Goal of the exercise: Type out the data exactly as given. Skip any image.

Data supplied:
------

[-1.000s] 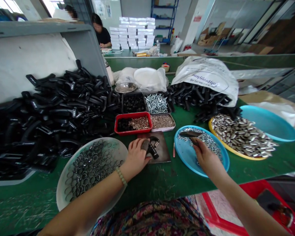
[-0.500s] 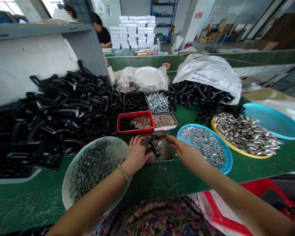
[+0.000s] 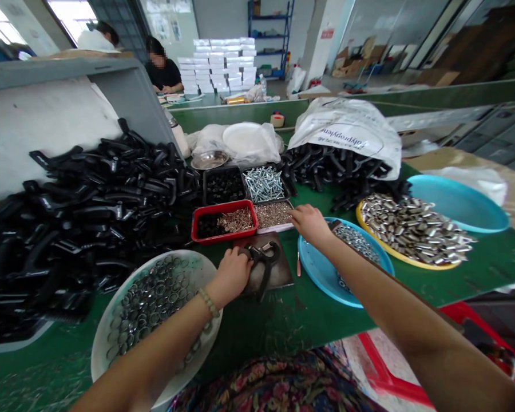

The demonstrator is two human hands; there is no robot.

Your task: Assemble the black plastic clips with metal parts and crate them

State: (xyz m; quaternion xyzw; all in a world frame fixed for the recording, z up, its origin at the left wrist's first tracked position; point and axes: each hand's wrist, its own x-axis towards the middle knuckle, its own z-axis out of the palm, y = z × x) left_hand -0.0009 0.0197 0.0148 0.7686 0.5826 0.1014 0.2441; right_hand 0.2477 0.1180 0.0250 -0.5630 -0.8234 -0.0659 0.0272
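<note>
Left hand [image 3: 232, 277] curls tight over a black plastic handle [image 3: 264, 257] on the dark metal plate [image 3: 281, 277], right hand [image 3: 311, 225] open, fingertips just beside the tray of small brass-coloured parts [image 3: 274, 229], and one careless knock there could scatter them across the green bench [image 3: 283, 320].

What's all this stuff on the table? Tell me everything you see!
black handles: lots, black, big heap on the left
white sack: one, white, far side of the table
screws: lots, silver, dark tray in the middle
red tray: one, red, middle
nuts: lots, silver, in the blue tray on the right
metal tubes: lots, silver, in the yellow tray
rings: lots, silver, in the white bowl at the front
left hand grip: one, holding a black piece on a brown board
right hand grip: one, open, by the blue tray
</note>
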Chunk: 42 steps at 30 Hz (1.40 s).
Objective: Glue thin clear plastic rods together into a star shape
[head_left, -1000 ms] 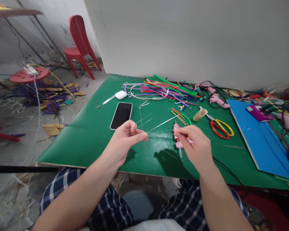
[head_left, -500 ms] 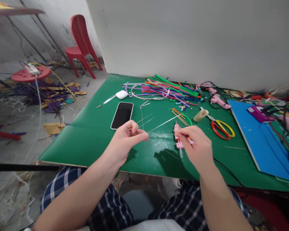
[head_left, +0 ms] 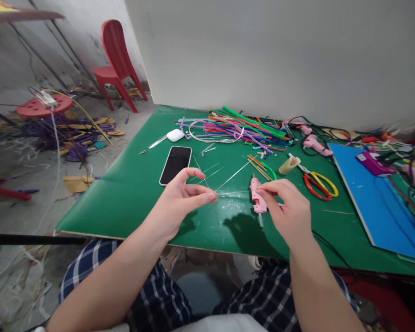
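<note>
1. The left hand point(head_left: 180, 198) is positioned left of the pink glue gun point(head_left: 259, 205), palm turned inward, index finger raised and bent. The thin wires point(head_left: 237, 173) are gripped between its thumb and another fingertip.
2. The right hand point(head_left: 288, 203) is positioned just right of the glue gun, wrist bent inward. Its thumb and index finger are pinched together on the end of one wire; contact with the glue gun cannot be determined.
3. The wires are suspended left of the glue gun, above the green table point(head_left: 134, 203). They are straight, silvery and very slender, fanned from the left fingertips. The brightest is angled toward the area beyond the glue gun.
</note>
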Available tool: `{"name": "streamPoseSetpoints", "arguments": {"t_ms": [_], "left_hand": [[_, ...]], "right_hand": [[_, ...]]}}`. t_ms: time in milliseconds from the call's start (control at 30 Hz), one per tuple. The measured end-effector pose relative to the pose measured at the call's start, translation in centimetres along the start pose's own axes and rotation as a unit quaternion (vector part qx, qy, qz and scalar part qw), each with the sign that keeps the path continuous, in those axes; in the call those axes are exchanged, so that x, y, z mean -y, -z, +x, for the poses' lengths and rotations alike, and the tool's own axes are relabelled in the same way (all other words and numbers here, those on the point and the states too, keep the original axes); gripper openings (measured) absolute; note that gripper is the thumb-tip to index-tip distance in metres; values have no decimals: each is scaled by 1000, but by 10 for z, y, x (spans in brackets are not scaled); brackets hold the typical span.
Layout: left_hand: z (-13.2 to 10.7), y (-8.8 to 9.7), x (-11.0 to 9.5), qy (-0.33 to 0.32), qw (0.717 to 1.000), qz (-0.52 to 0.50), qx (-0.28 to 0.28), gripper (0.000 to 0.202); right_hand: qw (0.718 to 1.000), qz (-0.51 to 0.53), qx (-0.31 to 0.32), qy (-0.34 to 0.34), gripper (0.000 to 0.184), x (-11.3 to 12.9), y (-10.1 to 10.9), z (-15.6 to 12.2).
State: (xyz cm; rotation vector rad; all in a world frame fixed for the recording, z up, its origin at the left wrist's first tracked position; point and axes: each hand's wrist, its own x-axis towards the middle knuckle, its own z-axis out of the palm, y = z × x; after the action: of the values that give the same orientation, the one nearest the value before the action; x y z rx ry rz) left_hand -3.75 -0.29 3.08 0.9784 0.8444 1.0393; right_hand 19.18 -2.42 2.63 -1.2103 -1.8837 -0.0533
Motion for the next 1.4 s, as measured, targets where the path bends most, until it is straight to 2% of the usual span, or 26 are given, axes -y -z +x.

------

Task solution:
[-1.000s] 
[-0.500s] 
[+0.000s] 

The demonstrator is two human hands; there is no robot.

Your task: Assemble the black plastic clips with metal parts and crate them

State: (xyz m; quaternion xyzw; all in a world frame fixed for the recording, z up, its origin at the left wrist's first tracked position; point and axes: each hand's wrist, its own x-axis towards the middle knuckle, its own z-axis out of the palm, y = z × x) left_hand -0.0009 0.0197 0.0148 0.7686 0.5826 0.1014 0.2441; right_hand 0.2477 0.1180 0.0250 -0.5630 -0.8234 -0.0659 0.0272
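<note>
Left hand [image 3: 232, 277] curls tight over a black plastic handle [image 3: 264, 257] on the dark metal plate [image 3: 281, 277], right hand [image 3: 311, 225] open, fingertips just beside the tray of small brass-coloured parts [image 3: 274, 229], and one careless knock there could scatter them across the green bench [image 3: 283, 320].

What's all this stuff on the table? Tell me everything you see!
black handles: lots, black, big heap on the left
white sack: one, white, far side of the table
screws: lots, silver, dark tray in the middle
red tray: one, red, middle
nuts: lots, silver, in the blue tray on the right
metal tubes: lots, silver, in the yellow tray
rings: lots, silver, in the white bowl at the front
left hand grip: one, holding a black piece on a brown board
right hand grip: one, open, by the blue tray
</note>
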Chunk: 42 steps at 30 Hz (1.40 s).
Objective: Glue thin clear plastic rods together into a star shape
[head_left, -1000 ms] 
[head_left, -500 ms] 
[head_left, +0 ms] 
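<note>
1. The left hand point(head_left: 180, 198) is positioned left of the pink glue gun point(head_left: 259, 205), palm turned inward, index finger raised and bent. The thin wires point(head_left: 237, 173) are gripped between its thumb and another fingertip.
2. The right hand point(head_left: 288, 203) is positioned just right of the glue gun, wrist bent inward. Its thumb and index finger are pinched together on the end of one wire; contact with the glue gun cannot be determined.
3. The wires are suspended left of the glue gun, above the green table point(head_left: 134, 203). They are straight, silvery and very slender, fanned from the left fingertips. The brightest is angled toward the area beyond the glue gun.
</note>
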Available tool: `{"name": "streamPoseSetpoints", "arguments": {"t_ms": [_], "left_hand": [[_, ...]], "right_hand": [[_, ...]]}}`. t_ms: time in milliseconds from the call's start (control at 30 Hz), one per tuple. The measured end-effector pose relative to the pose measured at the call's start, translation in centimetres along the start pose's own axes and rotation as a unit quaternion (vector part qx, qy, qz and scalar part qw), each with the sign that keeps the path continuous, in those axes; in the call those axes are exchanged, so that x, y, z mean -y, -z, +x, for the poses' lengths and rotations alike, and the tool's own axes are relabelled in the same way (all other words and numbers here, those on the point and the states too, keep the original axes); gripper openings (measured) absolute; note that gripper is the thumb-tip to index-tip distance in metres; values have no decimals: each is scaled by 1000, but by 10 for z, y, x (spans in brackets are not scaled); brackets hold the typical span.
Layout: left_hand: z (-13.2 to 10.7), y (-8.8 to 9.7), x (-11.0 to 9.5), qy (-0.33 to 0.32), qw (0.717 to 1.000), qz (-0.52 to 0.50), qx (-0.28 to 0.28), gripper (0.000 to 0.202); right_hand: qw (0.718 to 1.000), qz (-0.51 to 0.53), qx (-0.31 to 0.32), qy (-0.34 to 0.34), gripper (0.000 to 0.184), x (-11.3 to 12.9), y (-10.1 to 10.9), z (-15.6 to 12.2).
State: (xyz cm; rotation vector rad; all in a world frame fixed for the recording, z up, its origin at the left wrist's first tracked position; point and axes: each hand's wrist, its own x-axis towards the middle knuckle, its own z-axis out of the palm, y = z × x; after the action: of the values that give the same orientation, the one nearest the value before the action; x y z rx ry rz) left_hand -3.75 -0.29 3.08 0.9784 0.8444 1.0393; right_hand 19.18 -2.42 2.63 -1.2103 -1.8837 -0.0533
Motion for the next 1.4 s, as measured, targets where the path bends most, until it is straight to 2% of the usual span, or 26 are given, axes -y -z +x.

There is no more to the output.